You can't cast the same spell... Enlarge/Reduce included... on the same object twice. There's also the issue of what counts as a single object, but let's not go there.

kJ is a meaningless unit in D&D, and damage is pretty arbitrary. The result would be something between 1d6/20' of falling distance (per falling onto other creature rules, though those are specific to falling creatures, objects may differ) and 10d10 (which is given an example of "crushed by compacting walls" in the improvising damage rules, and the block itself wouldn't be anywhere near "being hit by a crashing flying fortress", which is 18d10).

That all being said, thank you for your service in fighting the catgirl menace.

KorvinStarmast
2022-09-26, 11:11 AM
You can have 3 non-instantaneous instances of Shape Water at the same time. ... snip the nice post...

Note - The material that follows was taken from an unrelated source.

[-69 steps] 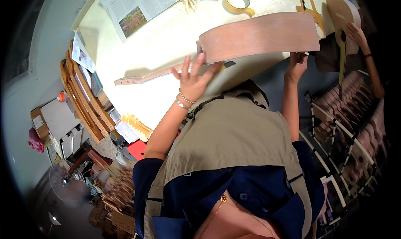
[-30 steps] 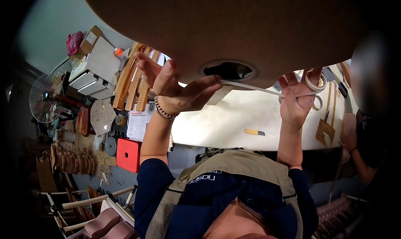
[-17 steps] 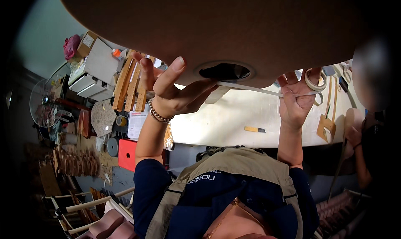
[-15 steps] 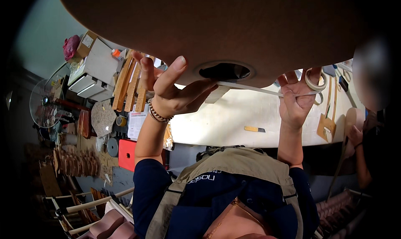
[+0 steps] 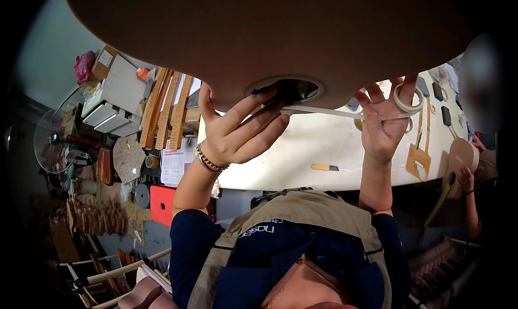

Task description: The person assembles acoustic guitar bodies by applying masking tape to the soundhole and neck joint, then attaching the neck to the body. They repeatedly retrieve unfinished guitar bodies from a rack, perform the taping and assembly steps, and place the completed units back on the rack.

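Note:
A brown guitar body (image 5: 280,34) with a round soundhole (image 5: 297,90) fills the top of the view, its far part out of sight. A pale strip of masking tape (image 5: 329,112) runs taut just below the soundhole. My left hand (image 5: 237,128) has its thumb and forefinger at the strip's left end, apparently pinching it, with the other fingers against the body by the hole. The tape roll (image 5: 408,98) hangs around a raised finger of my right hand (image 5: 382,128), whose thumb lies against the strip. The right hand's other fingertips are near the guitar's edge.
A pale worktable (image 5: 259,174) bears a yellow-handled cutter (image 5: 325,167) and a wooden template (image 5: 418,160). Fretted necks (image 5: 181,112) lie at left, near a fan (image 5: 54,136) and a red case (image 5: 162,204). Another person's hand (image 5: 465,179) holds a guitar-shaped piece at right.
My left hand has turned, bringing its fingers closer together at the soundhole. The guitar body has shifted slightly left. My right hand keeps the roll in nearly the same place.

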Demonstrator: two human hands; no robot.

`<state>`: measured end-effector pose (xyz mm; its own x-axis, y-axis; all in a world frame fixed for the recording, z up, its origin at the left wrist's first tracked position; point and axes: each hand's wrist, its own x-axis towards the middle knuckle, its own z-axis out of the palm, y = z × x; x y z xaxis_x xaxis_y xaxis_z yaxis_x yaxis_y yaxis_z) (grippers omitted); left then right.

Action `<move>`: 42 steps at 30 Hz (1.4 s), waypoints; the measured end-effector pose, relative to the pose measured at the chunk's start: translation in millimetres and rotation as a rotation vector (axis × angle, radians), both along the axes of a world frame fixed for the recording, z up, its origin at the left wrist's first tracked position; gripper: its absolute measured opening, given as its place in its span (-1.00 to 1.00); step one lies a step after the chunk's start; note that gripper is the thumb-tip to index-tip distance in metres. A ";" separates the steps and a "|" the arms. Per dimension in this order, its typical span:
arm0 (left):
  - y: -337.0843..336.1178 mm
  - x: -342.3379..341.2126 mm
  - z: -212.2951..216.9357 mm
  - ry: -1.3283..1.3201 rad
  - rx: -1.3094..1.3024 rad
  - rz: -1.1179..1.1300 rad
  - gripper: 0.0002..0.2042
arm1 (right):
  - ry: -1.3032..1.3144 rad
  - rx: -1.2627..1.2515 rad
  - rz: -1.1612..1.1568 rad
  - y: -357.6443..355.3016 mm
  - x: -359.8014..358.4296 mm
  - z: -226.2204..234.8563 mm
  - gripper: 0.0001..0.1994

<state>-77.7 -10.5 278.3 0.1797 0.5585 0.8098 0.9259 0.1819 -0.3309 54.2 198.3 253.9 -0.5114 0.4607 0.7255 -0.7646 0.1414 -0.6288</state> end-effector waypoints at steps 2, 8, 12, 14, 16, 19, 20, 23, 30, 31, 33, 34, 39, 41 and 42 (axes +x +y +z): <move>0.7 5.4 0.0 -0.047 0.006 0.033 -0.78 | 0.012 0.037 -0.019 1.9 1.6 8.6 -0.10; 0.9 17.5 0.6 -0.076 -0.018 0.122 -0.78 | 0.055 0.048 -0.029 9.5 1.7 16.0 -0.16; -0.5 20.6 0.6 -0.036 -0.071 0.178 -0.78 | 0.005 0.076 -0.104 12.4 1.4 13.1 -0.23; 0.0 20.9 0.0 -0.030 -0.064 0.170 -0.82 | 0.001 0.084 -0.144 12.4 1.1 13.1 -0.28; 1.6 20.6 -1.8 -0.021 -0.041 0.154 -0.85 | -0.009 0.111 -0.162 14.6 2.6 12.2 -0.32; 3.6 18.9 -3.0 -0.013 -0.004 0.133 -0.86 | 0.000 0.123 -0.158 15.8 2.0 12.3 -0.36; 3.5 19.5 -3.5 -0.016 -0.003 0.130 -0.85 | 0.008 0.124 -0.153 15.6 2.1 11.6 -0.37; 2.4 20.5 -5.2 -0.009 0.010 0.128 -0.84 | -0.023 0.095 -0.166 13.0 4.1 9.7 -0.38; -1.2 20.5 -6.3 -0.033 0.084 0.194 -0.86 | 0.026 -0.282 -0.044 -20.1 -9.8 -49.8 -0.21; -2.7 19.6 -6.4 -0.047 0.070 0.212 -0.83 | 0.112 -0.249 0.033 -30.3 -18.8 -65.5 -0.16; -9.9 17.8 -9.1 -0.088 0.043 0.245 -0.71 | -0.024 -0.147 0.127 -53.3 -35.9 -108.2 0.03; -14.0 13.1 -11.9 -0.081 0.062 0.239 -0.68 | -0.238 -0.056 0.163 -68.4 -43.1 -122.6 0.02; -28.9 3.3 -7.4 -0.172 0.138 0.323 -0.73 | -0.575 -0.167 0.355 -117.0 -106.2 -122.0 -0.67; -32.6 1.2 -5.4 -0.226 0.175 0.285 -0.78 | -0.491 -0.140 0.296 -114.7 -97.3 -121.4 -0.70; -35.9 2.4 -8.3 -0.267 0.202 0.269 -0.79 | -0.466 -0.068 0.238 -111.6 -84.0 -117.0 -0.69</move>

That all being said, thank you for your service in fighting the catgirl menace. Jack, did I miss an errata? I found "2" as the limit. But that is the roll20 version of Xanathar's, if it's 3 that would be good to know.

JackPhoenix
2022-09-26, 11:13 AM
Jack, did I miss an errata? I found "2" as the limit. But that is the roll20 version of Xanathar's, if it's 3 that would be good to know.

Nah, it's a mistake on my part. Thanks for catching it! Fixed

Burley
2022-09-26, 12:20 PM
You could also have your Wizard cast Ice Knife at 2nd level for a similar effect (piercing damage with a small area of cold damage), without having to use physics calculations, which, if I were the DM, I would deny as soon as you tried showing your math.

Games aren't fun when they become homework.

KorvinStarmast
2022-09-26, 01:41 PM
Nah, it's a mistake on my part. Thanks for catching it! Fixed A pleasure to serve, good sir! :smallsmile:

Chronos
2022-09-26, 03:56 PM
The Decanter of Endless Water and the Shape Water spell are irrelevant to this combo. Basically, all you're asking about is "Put a big heavy solid object in a portable hole, and then dump it out on someone". You could make a big heavy object out of sand and ice, but you could also just carve a cylinder of solid stone for the same effect.